News

November 12, 2019

FMLA Case: Now, THAT’s Called a Clue!

When an employee comes to you, not just three, but seven or eight times worried about her mental status, crying bouts, inability to sleep and questioning what’s wrong with her – that’s called a clue! The FMLA bells and whistles should be going off (maybe a few ADA sirens, too).  This is the crux of why the employer lost this case.

The employee was an administrative assistant in a school system. She had worked there for six years, been recently promoted, had no prior corrective action and her work was described by her employer as “immaculate.” But shortly after her promotion, she began having trouble. She was leaving work early due to crying bouts, was having trouble sleeping, eating and was losing weight. She went to her boss at least seven times. She expressed concern about her physical and mental status, suggested she might need to time off for medical reasons, and asked to be put on a ten-month rather than 12-month schedule (twice). Her boss denied the request to switch to a ten-month schedule.  Not knowing what else to do, the employee resigned…and sued for FMLA interference.
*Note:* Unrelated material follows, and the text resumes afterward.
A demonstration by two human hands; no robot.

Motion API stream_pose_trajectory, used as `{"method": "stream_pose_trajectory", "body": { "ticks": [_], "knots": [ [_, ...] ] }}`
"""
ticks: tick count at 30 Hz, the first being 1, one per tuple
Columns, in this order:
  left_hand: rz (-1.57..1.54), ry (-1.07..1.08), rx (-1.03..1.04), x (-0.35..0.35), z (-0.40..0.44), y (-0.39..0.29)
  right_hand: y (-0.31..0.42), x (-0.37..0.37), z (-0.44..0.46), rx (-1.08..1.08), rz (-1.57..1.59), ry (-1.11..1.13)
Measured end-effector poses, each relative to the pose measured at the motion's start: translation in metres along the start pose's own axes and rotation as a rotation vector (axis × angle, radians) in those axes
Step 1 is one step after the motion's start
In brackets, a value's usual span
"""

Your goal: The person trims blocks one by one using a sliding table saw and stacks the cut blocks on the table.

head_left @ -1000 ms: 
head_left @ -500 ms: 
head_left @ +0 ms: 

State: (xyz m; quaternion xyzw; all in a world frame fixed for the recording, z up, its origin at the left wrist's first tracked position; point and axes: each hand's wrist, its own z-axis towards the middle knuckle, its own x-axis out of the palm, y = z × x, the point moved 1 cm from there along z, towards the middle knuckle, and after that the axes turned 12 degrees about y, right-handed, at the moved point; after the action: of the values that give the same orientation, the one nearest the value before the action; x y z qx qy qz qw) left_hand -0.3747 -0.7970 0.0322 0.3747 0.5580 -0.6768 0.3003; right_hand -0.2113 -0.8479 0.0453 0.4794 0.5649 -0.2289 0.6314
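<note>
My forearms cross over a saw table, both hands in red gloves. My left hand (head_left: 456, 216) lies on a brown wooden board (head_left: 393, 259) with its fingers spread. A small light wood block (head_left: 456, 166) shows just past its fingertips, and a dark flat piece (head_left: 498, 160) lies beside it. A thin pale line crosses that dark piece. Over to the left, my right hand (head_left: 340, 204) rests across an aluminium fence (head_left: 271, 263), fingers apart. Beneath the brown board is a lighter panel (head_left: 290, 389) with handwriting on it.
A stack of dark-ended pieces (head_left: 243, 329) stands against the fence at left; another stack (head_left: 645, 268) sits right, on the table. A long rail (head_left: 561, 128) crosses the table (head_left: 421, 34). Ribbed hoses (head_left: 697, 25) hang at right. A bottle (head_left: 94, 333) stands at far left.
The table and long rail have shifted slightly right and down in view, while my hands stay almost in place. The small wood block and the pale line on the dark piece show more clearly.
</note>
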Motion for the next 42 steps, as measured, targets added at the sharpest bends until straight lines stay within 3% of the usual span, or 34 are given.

A jury found in the employee’s favor. The employer appealed claiming no reasonable jury could find: (1) the employee was entitled to FMLA leave; or (2) that she had provided the employer with sufficient notice of the need for leave.  You know where this is headed, right? This might make a great case study for your management training!

FMLA Entitlement: The judge noted that an employee is entitled to FMLA leave if (1) she is afflicted with a “serious health condition,” and (2) that condition makes her unable to perform the essential functions of her position.  Employer loses: The judge found, “The evidence in this record was sufficient to support the jury’s finding that [the employee] had a serious health condition…[and] that because of her serious health condition, [she] was unable to perform the functions of her job.”

Sufficient Notice: The judge found the employer had both actual and constructive notice. “[C]lear abnormalities in an employee’s behavior may be enough to alert the employer to a serious health condition…’observable changes in an employee’s condition… present an obvious need for medical leave, thereby obviating the need for an express request for medical leave.”

Lessons Learned?

Clue #1: When your employee has to leave work early due to crying jags, it is reasonable to think something might be wrong. You might give her the FMLA Notice of Eligibility and Rights along with a medical certification form.

Clue #2: When your employee meets with you two or three times, not to mention seven or eight, and tells you about abnormal physical and mental conditions,  ponders what is wrong with her and cries, you might give her the FMLA Notice of Eligibility and Rights along with a medical certification form.

Clue #3: When you employee expressly tells you she thinks she might need time off from work due to a medical condition, you might give her the FMLA Notice of Eligibility and Rights along with a medical certification form.

Fun Fact: The employee did not see a doctor or receive any medical diagnosis until after her last day of work. But that did not excuse the employer. The judge noted, “we have found that an employee does not need to be diagnosed during her employment, as long as the condition existed then.”